I would speculate that, due to the reasonable hyperpolarization of -80 mV applied by Hoshi & Armstrong in this study, the majority of the VSDs would be in a hyperpolarized conformation corresponding to having R2 in the charge transfer center and not the deeply hyperpolarized conformation with R1 in the charged transfer center (see my previous post for more discussion on VSD hyperpolarized conformations). Tombola et al. showed that, upon stronger hyperpolarizations (>-100 mV), there is additional movement of S4 gating charge, which may correspond to the movement of  R1 into the charge transfer center (Tombola et al., 2005). Moreover, recent work by Meng-chin et al. have shown that this deeply hyperpolarized conformation can be occupied at -80 mV in mutant VSDs in the presence of Zn2+ ions (Meng-chin et al., 2011). With R2 in the charge transfer center, only the outermost external charge compensation site would be unoccupied. Hence, the entire effect of the La3+ on gating may only be due to binding to the outermost acid (Glu183 on S1 in the Kv1.2-2.1 paddle chimera). The reason that it requires such strong hyperpolarizations to move R1 into the charge transfer site may be because of the energetic costs in removing the charge compensation from the lower external site. Of course, this is only speculation, and it has yet to be shown that the additional gating charge movement seen at strong hyperpolarizations corresponds to movement of R1 into the charge transfer center and not to some other conformational rearrangement within the VSD.

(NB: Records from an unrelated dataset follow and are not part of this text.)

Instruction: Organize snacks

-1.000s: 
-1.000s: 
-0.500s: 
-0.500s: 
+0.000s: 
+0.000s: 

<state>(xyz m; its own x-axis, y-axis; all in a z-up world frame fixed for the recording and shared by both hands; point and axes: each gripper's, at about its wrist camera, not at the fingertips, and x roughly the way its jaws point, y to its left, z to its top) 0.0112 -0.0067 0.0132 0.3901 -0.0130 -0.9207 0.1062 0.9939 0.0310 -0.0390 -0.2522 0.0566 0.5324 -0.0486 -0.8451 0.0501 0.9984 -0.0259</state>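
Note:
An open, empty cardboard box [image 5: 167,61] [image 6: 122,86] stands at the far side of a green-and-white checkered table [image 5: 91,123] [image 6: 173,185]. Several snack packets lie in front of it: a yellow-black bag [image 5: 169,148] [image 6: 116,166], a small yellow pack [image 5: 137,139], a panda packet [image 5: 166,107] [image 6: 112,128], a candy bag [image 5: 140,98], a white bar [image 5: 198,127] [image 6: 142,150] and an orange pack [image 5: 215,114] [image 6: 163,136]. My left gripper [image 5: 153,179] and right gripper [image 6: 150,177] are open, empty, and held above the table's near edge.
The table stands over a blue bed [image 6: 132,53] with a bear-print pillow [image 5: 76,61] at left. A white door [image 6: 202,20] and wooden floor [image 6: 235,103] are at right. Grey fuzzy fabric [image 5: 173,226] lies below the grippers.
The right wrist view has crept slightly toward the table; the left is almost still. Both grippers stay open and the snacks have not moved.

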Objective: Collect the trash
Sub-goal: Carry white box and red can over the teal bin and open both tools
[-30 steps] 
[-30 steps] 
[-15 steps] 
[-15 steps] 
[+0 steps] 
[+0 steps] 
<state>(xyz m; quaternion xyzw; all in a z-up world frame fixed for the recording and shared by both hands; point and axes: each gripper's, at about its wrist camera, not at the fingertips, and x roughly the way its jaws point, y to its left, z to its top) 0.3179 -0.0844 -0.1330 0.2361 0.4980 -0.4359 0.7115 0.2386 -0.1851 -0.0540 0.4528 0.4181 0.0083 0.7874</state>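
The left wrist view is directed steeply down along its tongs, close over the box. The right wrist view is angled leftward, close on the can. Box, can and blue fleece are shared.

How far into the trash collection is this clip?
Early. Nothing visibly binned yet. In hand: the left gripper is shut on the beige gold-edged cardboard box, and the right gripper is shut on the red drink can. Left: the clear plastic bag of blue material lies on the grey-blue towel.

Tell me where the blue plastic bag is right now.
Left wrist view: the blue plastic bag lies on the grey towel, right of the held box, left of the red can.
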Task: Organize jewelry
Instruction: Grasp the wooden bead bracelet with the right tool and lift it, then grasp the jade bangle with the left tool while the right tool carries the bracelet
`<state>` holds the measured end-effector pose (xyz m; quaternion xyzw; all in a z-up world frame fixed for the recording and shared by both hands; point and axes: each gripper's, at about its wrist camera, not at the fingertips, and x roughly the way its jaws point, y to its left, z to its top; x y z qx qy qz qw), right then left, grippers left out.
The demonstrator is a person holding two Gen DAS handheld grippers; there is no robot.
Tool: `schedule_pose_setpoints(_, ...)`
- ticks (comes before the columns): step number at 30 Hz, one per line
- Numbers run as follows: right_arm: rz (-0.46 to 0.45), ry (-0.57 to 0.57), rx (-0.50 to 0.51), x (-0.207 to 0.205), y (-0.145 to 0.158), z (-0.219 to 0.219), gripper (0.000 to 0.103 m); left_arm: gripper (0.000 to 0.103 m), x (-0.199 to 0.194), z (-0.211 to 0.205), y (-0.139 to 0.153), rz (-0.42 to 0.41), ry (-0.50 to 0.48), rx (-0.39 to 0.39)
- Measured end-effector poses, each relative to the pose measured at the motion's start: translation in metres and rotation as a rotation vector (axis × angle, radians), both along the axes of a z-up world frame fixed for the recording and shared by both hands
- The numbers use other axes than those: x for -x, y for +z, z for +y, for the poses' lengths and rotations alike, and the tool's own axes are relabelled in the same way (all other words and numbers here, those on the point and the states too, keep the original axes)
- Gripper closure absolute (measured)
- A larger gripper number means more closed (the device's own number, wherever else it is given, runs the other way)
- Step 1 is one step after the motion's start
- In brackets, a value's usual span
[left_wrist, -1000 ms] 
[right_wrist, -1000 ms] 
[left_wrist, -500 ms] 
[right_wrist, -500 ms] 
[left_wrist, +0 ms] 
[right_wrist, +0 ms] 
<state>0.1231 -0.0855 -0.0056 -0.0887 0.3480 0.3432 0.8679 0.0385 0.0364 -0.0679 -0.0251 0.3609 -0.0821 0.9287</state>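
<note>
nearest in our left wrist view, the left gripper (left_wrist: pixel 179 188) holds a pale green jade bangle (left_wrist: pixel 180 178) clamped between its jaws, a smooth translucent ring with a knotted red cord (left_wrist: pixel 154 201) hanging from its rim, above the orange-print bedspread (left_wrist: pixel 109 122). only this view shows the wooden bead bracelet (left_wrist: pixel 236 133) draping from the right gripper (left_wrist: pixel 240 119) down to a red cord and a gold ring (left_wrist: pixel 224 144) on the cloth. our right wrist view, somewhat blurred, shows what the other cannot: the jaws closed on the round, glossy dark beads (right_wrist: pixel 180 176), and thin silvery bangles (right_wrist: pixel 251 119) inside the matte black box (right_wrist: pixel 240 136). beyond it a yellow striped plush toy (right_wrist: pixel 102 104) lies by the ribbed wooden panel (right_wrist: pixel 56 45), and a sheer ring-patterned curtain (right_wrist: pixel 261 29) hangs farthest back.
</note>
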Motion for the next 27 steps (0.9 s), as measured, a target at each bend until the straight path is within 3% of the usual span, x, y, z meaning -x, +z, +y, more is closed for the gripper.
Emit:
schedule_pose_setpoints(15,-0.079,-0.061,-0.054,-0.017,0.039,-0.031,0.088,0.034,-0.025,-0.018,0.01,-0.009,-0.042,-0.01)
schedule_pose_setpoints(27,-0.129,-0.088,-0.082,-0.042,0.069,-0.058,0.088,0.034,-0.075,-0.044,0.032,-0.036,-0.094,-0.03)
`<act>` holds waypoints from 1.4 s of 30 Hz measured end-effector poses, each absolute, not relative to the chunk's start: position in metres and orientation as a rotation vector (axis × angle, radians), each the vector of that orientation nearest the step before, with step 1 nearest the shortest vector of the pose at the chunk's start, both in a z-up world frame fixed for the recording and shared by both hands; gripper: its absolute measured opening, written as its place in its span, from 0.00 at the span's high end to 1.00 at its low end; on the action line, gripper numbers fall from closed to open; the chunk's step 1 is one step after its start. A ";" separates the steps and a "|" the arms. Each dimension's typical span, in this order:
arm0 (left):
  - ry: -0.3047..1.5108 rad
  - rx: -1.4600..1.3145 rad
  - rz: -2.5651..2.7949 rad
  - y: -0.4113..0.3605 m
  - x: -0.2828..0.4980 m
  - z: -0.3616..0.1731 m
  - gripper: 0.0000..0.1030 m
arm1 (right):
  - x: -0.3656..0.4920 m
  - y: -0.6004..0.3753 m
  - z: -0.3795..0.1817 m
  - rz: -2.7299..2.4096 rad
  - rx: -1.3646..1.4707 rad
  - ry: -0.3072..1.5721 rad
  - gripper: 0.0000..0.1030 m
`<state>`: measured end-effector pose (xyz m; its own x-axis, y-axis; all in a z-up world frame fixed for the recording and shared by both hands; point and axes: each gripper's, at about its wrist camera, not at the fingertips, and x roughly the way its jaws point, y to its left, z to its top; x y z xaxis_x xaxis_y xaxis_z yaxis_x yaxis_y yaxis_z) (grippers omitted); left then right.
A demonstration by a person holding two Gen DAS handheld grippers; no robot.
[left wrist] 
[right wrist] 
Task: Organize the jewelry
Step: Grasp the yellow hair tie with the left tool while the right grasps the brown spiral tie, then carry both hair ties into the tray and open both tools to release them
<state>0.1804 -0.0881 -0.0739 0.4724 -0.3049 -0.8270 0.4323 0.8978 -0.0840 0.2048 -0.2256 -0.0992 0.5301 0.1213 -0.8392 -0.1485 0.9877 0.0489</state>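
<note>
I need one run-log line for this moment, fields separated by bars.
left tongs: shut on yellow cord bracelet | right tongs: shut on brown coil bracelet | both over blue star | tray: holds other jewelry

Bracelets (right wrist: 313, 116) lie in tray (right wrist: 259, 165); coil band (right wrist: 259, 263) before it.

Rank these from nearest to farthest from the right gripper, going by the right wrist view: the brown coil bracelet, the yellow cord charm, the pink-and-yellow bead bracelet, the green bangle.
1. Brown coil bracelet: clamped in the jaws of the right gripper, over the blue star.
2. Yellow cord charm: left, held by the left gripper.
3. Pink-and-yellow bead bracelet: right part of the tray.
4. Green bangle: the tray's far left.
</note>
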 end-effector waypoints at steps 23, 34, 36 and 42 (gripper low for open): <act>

Removal of a single charge from the VSD could have serious consequences

Because of the low electrical permittivity of the membrane, removal of a single membrane-buried charged group would have large energetic cost that could significantly alter the conformational stability of different states of the VSD. Given that, as the structure clearly shows, the VSD has evolved to contain specifically matched charge-compensation sites, removal of one of the charges would leave the alternate charge in the site unpaired. In order to compensate for the large energetic cost of an unpaired charge, the structure of the VSD would likely distort. One of the most readily available mechanisms to compensate for this charge would be to adopt a conformation that allowed solvent accessibility into the VSD. As discussed above, polar water molecules are able to stabilize charges, and a distortion of the VSD structure that allowed water in would be energetically favorable. In certain conformations, this may even lead to a pore forming through the VSD bridging the extra- and intracellular solutions.

Another possible mechanism to counter this missing charge would be for the VSD to adopt a conformation that allowed soluble, oppositely charged ions into the disrupted charge-compensation site. For example, in the case of a mutation of one of the S4 positive charges to a neutral amino acid, the binding of positively charged ions within the VSD would be favorable to compensate for the missing positive charge. This necessity for charge compensation would mean that, in the case of a pore being formed through the VSD, there would be selectivity for ions matching the charge of the missing side chain. If you remove a positive charge, you generate a cation selective pore due to the excess negative charge within the VSD. The opposite is true if you remove a negative charge from the VSD (see Musset et al., 2011).

Conclusions

I hope my reasoning as to how a mutation of an arginine to a smaller uncharged amino acid could lead to significant disruption of the VSD structure is now clear. To recap:

  • Because of the inherent instability of charges within the low permittivity membrane, the VSD has evolved a structure that contains specific charge-compensation sites to stabilize the gating charges within the membrane.
  • Disruption of one of these charge-compensation sites by removal of one of the interacting charged residues would result in significant energetic penalties that would likely result in deformation of the VSD structure.
  • Likely deformations of the structure would allow water or ions into the VSD in an attempt to stabilize the unpaired charge.
  • Depending on the conformation of the VSD and on the identity of the mutated residue, this disruption of the structure could result in the formation of pores through the VSD.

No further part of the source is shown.